In 2016, Valentine went on tour with Andra Day, whom he credits as a major influence in the next chapter of his story. Desi recalls a particular moment in which Day skipped a break during a show, just to ask Valentine if there was anything more she could do for him. “Her songs are so huge and take so much,” he says. “You get five minutes to just…relax for a moment, [but] you take your support act aside to see how you can include them more in your show? I can only aspire to be that kind, to be that sort of person when it’s time to pick a support act and take them on.”

In the wake of the Charlottesville riots, Valentine wrote a song in response called Love is Love. “I’ve never written a song that’s really inspired by current events that way…[but] it’s been a very illuminating time.” The song is less about politics and more about humanity, Valentine says. Solving today’s social crises can be as simple as practicing love. “I would love a world where peace is celebrated that way that war is prepared for,” he says. Valentine is no stranger to adversity. When "Fate Don’t Know" You landed on Spotify’s Viral 50 internationally, Desi had just been laid off from a bartending job. “It was so strange to be wildly celebrated on one hand, and then really struggling on the other,” he says. When the song went up on the charts, Desi was rehearsing to open for Blondie, making plans for Bumbershoot festival, and then going to 7-11 for dinner because “a hot dog was $2.99.” To make rent, Desi was driving for Uber.

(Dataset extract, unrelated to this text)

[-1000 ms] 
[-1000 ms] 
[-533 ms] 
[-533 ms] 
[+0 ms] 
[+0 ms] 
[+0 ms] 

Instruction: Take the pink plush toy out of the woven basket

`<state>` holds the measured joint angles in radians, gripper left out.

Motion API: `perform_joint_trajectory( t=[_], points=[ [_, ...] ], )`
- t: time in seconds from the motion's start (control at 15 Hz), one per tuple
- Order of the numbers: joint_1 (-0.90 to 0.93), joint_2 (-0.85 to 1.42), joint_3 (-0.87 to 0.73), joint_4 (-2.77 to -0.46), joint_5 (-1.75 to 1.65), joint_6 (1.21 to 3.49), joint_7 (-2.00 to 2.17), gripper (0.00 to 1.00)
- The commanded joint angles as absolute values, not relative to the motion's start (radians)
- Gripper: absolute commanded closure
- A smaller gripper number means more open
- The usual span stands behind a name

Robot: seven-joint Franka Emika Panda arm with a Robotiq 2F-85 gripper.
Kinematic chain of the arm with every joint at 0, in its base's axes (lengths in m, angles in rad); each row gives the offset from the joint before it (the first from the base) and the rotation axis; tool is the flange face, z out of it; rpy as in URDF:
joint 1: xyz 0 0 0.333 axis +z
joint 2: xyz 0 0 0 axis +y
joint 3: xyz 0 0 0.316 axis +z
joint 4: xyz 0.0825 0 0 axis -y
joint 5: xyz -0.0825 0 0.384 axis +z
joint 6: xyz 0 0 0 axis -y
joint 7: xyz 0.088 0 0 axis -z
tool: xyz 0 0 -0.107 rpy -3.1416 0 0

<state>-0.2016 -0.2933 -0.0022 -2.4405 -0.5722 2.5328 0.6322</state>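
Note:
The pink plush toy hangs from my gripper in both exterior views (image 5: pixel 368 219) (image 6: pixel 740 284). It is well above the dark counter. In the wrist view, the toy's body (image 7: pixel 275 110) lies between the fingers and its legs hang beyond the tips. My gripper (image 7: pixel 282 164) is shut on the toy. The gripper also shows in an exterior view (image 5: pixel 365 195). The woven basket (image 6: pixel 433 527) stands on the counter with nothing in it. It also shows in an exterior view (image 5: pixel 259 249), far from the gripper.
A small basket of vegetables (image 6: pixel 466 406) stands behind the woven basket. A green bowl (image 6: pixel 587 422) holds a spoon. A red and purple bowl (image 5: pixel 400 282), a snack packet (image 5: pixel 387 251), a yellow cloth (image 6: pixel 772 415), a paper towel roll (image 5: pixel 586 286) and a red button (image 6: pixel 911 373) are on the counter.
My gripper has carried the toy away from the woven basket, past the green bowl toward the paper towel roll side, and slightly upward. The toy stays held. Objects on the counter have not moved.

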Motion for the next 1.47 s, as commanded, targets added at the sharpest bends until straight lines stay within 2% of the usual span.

Meanwhile, "Fate Don’t Know You" landed the coveted season finale of Suits. “I was like ‘wow, my song is top 50 around the world… but I would love to know how I’m going to eat tonight,’” Desi laughs. Looking back on tough times, he has no regrets, and credits success to hard work. “That is the thing that really outlasts anything else. When you struggle, just be inspired by the struggle and draw from it… Life is for living - the ups and downs - and you’ve got to embrace that.” This mindset contributed to the creation of his anticipated new single, "My Worst Enemy." The song arose from a place of intense, but unrequited longing. “Sometimes, somebody can just make you forget yourself,” Valentine says. “[Rejection] is such a knock to the ego. It derails who you know yourself to be.” Valentine partnered with Morgan Taylor Reid to bring the single to life, and the result is disarmingly catchy. When My Worst Enemy drops on October 6, audiences can expect to be emotionally moved…and moved to dance. From mid-October through November of 2017, Valentine will be touring with Vintage Trouble throughout the U.S. and Canada. He looks forward to two shows in particular: The Wilton in Los Angeles (November 15), and The Fillmore in San Francisco (November 16). “It’s going to be great to have a hometown show [at the Wilton]. And the Fillmore, that’s one of those venues that legends have performed in. I’d love to see everybody come down.” With a packed touring schedule and brand new single, Valentine is not slowing down. Fate Don’t Know You has made its way to the upcoming season premiere of A Girlfriend’s Guide to Divorce (Bravo). Another song made it to the mid-season finale of Queen Sugar on OWN. Valentine’s new EP is set to debut in early 2018. This will be his first collaboration with STINT, the Grammy nominated producer behind Gallant’s critically acclaimed –Ology, as well as Grammy nominated songwriter and Cheers to the Fall producer, Jenn Decilvio. The EP weaves a modern twist through silky, old school vibes. As Valentine moves forward, he doesn’t look back. “Don’t stand in the way of your music growing and evolving. Create something brand new, even if it’s drawing from something that’s quite old.” There is beauty in memory, but truth lives in change. The music, for Desi, is both.